■ ASSIGNED TASK: Your answer should be the exact lines of the data below from the one containing "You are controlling" through the one containing "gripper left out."; please include nothing else.

■ RECORDS SHOWN:
____

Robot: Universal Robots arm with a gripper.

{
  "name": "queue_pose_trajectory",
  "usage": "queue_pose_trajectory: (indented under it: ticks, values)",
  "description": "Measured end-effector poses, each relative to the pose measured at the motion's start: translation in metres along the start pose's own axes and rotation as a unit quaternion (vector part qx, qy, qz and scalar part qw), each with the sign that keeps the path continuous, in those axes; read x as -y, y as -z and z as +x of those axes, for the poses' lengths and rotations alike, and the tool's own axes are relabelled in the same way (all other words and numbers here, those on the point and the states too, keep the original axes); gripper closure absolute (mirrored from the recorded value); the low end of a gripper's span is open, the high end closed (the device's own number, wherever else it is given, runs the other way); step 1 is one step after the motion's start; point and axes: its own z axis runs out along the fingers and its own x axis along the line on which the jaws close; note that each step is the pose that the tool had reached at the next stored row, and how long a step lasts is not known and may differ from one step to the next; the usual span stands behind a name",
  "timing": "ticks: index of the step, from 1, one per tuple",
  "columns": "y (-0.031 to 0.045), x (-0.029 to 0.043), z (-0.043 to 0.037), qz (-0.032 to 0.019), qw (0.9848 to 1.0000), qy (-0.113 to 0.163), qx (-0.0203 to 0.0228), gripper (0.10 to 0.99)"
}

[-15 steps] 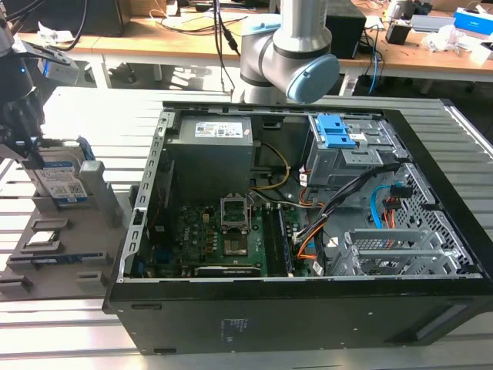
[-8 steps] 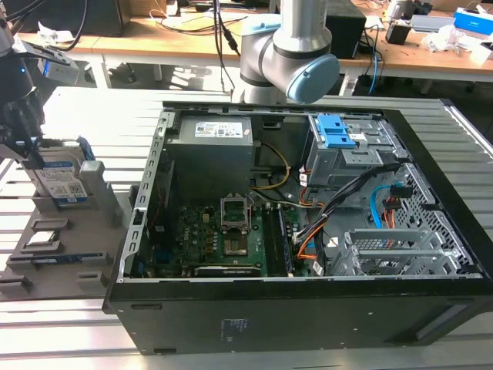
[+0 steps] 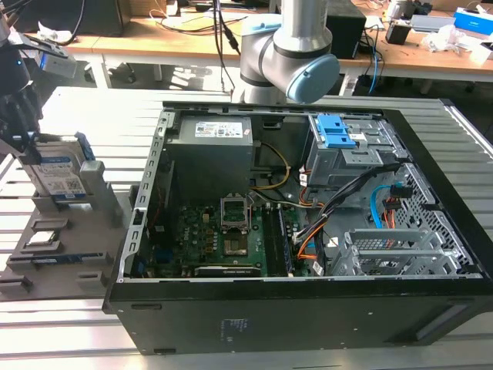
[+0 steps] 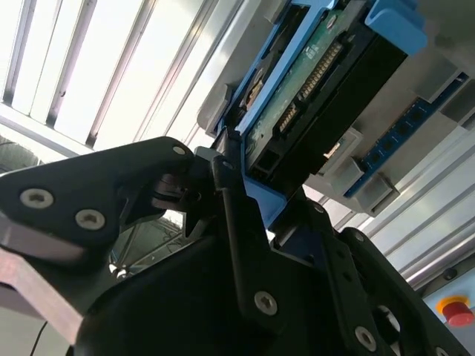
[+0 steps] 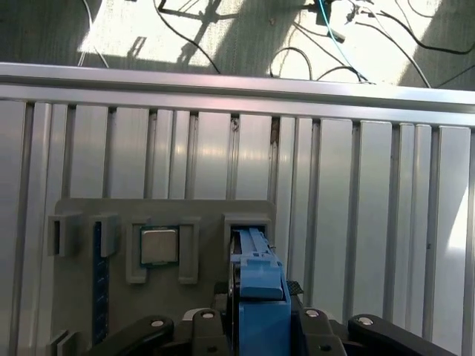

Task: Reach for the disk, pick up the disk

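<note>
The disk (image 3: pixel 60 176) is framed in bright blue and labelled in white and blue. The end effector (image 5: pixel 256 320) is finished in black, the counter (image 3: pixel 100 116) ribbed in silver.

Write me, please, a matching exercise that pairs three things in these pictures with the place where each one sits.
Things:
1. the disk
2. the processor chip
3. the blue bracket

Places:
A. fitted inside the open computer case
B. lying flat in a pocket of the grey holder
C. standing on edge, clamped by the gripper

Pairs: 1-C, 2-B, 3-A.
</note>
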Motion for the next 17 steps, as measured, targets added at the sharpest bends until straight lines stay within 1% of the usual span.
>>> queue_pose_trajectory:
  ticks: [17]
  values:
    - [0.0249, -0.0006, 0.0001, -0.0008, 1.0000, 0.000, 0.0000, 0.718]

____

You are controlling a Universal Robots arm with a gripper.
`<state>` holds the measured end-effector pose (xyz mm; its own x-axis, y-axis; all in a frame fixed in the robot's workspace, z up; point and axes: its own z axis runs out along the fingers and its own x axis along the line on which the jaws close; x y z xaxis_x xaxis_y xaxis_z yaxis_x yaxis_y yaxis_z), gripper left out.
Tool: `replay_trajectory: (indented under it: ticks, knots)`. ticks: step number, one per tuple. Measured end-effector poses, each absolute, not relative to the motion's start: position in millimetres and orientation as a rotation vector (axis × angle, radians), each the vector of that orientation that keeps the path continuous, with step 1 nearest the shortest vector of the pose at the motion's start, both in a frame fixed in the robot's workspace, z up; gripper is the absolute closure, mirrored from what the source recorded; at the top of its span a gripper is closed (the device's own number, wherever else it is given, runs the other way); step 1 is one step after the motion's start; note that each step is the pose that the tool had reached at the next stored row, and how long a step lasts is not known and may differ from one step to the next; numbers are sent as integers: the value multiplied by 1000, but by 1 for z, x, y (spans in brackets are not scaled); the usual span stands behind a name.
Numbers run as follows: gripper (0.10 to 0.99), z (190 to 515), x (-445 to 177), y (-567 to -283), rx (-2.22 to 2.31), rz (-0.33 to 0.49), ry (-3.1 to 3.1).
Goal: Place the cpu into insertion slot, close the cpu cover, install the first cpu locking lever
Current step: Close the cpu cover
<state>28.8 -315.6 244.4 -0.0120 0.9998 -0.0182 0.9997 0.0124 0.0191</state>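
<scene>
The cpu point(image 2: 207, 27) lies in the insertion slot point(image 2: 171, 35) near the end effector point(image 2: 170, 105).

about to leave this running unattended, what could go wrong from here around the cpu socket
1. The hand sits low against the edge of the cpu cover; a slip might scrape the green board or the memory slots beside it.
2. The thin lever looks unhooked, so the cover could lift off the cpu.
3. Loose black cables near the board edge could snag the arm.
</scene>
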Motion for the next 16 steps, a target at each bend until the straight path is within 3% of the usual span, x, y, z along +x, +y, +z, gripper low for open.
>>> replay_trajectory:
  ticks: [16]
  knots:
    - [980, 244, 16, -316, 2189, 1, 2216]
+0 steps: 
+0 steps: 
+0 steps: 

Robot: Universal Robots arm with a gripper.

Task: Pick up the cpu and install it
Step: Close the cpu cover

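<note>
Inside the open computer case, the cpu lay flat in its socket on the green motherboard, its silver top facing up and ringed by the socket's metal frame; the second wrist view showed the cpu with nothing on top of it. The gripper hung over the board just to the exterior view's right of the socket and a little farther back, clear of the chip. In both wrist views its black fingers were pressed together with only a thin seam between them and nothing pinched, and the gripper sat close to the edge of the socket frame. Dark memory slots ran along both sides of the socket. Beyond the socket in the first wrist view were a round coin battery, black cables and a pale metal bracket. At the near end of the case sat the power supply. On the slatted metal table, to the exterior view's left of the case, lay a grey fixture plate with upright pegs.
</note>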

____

■ RESPONSE TO THE EXERCISE:
You are controlling a Universal Robots arm with a gripper.
`<state>` holds the measured end-effector pose (xyz mm; its own x-axis, y-axis; all in a frame fixed in the robot's workspace, z up; point and axes: its own z axis runs out along the fingers and its own x axis along the line on which the jaws close; x y z xaxis_x xaxis_y xaxis_z yaxis_x yaxis_y yaxis_z), gripper left out.

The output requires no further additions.